Brief.
Using the data below, output a verbatim copy of the lines between the one holding "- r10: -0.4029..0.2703" and the one holding "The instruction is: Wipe", inclusive, without any pictures.

______________________________

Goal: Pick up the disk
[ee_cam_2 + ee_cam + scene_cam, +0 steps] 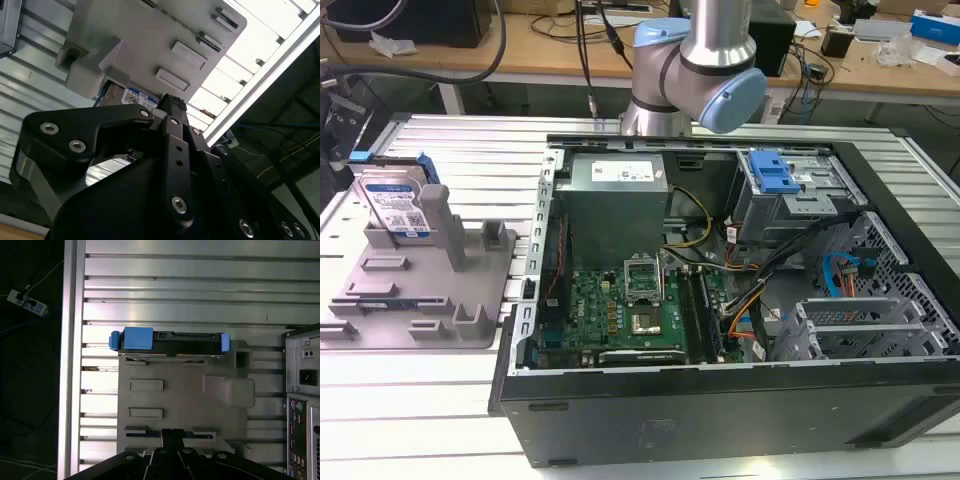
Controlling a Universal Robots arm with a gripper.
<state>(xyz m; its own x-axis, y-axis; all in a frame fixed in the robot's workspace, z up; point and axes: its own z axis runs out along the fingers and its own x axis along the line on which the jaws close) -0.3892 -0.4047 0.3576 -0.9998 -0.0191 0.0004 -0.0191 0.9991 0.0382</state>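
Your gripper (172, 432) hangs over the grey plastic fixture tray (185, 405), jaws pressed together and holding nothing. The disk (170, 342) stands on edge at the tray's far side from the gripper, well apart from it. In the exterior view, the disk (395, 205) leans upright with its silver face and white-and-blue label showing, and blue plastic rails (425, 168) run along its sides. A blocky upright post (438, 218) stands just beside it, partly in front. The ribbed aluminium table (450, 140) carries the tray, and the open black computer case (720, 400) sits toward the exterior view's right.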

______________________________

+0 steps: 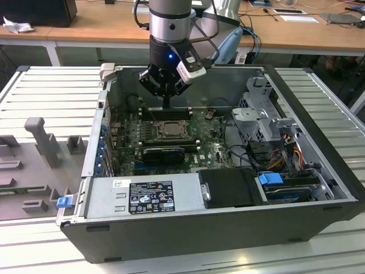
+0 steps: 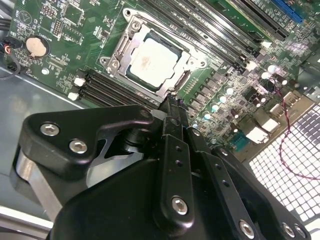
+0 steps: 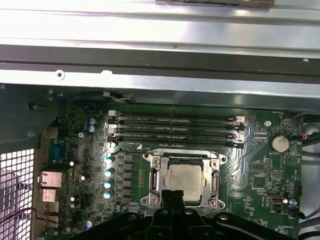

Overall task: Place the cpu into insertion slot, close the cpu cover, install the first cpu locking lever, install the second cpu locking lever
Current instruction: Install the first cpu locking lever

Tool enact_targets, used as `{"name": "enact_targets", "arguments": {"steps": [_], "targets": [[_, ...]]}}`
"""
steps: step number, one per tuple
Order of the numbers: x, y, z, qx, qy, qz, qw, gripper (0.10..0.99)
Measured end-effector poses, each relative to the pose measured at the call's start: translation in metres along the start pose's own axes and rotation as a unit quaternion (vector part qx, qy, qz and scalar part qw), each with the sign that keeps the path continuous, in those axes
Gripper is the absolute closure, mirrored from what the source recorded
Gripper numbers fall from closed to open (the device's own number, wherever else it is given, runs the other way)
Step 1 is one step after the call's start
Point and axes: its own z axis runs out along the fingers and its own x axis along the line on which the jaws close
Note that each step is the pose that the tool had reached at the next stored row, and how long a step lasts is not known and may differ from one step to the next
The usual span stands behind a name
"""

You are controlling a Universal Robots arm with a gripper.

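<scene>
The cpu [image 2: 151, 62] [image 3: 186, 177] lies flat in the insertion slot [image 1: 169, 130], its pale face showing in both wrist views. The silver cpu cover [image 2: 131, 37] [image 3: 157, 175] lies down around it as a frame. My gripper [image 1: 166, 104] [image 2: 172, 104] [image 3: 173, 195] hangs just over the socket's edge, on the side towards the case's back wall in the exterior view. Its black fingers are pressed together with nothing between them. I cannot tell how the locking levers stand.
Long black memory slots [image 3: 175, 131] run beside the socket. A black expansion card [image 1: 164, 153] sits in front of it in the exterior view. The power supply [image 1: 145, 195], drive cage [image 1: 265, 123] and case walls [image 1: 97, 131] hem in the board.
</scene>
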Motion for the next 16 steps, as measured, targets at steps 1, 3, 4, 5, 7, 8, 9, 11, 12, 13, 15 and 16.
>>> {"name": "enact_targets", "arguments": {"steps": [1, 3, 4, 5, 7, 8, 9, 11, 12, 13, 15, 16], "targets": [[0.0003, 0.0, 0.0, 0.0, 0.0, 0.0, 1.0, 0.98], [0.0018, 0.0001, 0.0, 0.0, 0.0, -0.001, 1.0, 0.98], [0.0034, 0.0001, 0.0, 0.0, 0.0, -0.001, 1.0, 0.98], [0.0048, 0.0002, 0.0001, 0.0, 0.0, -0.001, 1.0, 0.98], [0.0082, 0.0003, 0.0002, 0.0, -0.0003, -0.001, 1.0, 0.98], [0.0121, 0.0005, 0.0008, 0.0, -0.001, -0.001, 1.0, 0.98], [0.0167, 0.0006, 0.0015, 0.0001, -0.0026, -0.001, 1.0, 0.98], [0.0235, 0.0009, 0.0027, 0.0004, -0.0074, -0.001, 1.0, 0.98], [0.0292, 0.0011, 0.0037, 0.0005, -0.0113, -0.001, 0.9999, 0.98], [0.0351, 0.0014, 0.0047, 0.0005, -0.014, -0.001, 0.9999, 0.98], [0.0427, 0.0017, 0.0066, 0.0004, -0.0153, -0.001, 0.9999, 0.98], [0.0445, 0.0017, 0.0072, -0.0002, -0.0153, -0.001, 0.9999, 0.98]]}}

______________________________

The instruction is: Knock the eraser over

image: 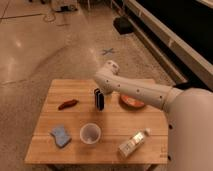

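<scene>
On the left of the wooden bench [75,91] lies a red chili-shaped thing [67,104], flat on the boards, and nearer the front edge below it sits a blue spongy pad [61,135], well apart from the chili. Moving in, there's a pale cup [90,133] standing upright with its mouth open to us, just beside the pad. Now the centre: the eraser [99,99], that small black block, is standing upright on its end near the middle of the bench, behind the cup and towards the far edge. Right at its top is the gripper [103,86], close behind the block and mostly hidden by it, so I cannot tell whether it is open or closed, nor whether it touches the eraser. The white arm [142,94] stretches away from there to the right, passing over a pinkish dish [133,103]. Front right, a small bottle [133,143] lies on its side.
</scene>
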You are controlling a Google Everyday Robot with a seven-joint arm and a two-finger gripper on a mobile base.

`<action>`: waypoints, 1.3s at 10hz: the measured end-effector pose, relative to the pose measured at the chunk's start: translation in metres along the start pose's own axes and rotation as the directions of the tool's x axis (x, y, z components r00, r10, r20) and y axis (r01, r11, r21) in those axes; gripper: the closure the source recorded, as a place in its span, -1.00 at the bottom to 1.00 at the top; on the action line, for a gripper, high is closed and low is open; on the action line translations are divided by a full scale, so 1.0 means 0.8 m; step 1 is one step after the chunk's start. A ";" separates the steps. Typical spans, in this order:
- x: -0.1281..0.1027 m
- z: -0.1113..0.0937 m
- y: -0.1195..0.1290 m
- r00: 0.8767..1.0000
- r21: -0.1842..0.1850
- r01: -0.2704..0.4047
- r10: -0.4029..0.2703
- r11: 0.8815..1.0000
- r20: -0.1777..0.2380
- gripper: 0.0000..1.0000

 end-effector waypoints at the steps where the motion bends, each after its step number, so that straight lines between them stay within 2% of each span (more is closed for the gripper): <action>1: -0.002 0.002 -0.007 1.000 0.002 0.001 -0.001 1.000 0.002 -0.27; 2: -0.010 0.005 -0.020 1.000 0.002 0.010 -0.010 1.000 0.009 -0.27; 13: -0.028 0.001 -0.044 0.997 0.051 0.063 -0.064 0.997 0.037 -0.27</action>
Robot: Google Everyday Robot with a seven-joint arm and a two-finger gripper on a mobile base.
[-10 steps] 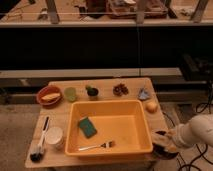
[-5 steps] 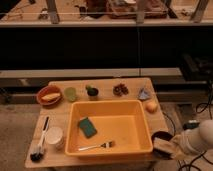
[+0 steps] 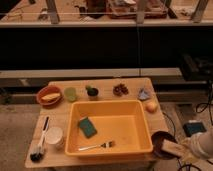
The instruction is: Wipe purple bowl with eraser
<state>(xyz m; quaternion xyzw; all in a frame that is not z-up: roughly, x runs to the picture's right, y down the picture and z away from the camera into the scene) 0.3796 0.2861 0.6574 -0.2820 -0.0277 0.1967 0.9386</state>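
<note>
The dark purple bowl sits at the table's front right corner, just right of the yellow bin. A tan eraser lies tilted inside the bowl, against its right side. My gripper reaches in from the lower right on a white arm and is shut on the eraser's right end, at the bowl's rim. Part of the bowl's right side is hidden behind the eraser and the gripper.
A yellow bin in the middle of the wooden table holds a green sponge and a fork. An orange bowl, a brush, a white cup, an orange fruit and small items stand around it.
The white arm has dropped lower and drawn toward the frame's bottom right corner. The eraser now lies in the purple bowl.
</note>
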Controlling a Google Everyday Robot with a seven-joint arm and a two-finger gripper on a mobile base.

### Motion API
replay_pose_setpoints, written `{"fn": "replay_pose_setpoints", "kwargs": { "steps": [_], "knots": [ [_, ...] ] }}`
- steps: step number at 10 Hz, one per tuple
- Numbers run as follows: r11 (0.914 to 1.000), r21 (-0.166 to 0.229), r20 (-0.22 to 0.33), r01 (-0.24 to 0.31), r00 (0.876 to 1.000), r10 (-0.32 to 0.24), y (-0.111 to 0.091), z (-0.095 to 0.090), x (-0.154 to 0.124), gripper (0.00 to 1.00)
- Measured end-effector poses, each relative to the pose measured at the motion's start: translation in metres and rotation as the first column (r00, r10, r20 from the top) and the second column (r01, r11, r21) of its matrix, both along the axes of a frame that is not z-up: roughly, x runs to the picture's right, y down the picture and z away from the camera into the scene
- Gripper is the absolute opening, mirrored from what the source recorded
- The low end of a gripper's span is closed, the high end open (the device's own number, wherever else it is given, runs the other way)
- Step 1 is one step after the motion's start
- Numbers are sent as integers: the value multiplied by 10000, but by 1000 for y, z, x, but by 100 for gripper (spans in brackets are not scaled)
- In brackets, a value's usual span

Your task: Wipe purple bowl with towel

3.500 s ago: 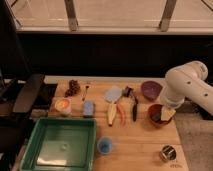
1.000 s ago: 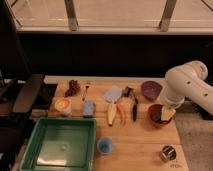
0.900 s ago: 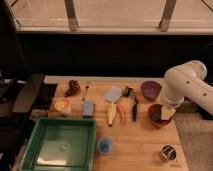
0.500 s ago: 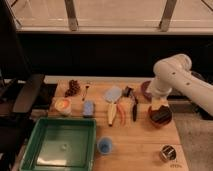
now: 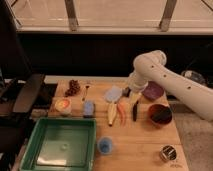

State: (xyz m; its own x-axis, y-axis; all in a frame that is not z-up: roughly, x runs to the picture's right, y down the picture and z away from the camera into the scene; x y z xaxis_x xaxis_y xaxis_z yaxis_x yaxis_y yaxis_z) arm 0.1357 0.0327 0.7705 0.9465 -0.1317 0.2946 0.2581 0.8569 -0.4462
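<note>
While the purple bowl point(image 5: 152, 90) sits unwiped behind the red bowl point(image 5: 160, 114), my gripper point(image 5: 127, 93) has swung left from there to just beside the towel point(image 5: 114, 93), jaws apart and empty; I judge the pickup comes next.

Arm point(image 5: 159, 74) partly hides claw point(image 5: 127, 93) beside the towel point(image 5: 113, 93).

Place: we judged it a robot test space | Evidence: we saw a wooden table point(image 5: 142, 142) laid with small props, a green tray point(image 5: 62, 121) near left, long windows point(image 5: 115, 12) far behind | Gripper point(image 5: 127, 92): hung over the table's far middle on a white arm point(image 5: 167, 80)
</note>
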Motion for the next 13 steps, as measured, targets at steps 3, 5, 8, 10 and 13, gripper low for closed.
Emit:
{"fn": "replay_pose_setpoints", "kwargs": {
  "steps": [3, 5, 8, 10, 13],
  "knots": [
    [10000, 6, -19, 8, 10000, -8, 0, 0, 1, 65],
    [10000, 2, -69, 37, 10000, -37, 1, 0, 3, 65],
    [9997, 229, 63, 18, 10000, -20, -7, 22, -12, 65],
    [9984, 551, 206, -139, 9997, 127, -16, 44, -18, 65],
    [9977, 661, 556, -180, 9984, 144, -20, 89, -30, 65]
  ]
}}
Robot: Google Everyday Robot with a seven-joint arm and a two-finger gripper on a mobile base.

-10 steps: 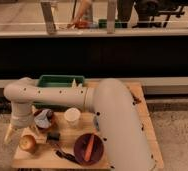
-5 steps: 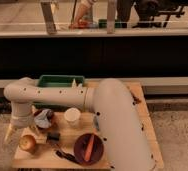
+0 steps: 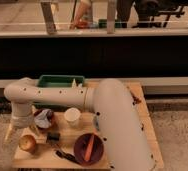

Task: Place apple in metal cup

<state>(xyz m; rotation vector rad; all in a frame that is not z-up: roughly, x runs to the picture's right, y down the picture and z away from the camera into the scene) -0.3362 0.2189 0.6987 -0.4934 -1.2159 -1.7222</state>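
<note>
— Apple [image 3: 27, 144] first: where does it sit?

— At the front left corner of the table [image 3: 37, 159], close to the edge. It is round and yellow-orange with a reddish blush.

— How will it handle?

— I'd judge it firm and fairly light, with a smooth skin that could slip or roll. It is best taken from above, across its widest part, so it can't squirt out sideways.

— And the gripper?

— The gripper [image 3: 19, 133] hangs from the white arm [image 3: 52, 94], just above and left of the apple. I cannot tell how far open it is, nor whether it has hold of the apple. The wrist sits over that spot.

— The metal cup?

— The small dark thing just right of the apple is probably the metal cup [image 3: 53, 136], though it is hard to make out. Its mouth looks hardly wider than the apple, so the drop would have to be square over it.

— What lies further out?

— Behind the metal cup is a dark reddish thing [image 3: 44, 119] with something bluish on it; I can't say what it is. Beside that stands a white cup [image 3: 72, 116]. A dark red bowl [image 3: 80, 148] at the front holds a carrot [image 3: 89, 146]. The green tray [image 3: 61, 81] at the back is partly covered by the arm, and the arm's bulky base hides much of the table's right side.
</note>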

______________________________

Reply.
- r10: -0.4029..0.2703
- r11: 0.8815..1.0000
- r20: -0.1777..0.2380
- gripper: 0.0000..1.0000

 end-effector waypoints at the steps where the motion bends, each after its step number, so that straight lines between them stay within 2% of each span (more is closed for the gripper): <action>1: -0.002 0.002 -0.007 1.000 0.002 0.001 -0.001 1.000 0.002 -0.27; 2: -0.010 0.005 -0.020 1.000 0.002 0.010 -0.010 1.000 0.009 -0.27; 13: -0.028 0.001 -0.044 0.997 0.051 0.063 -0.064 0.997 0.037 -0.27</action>
Robot: Google Everyday Robot with a seven-joint arm and a two-finger gripper on a mobile base.
[-10 steps] 
[-5 steps] 
[+0 steps] 
The instruction is: Wipe purple bowl with eraser

The exercise has been answered completely.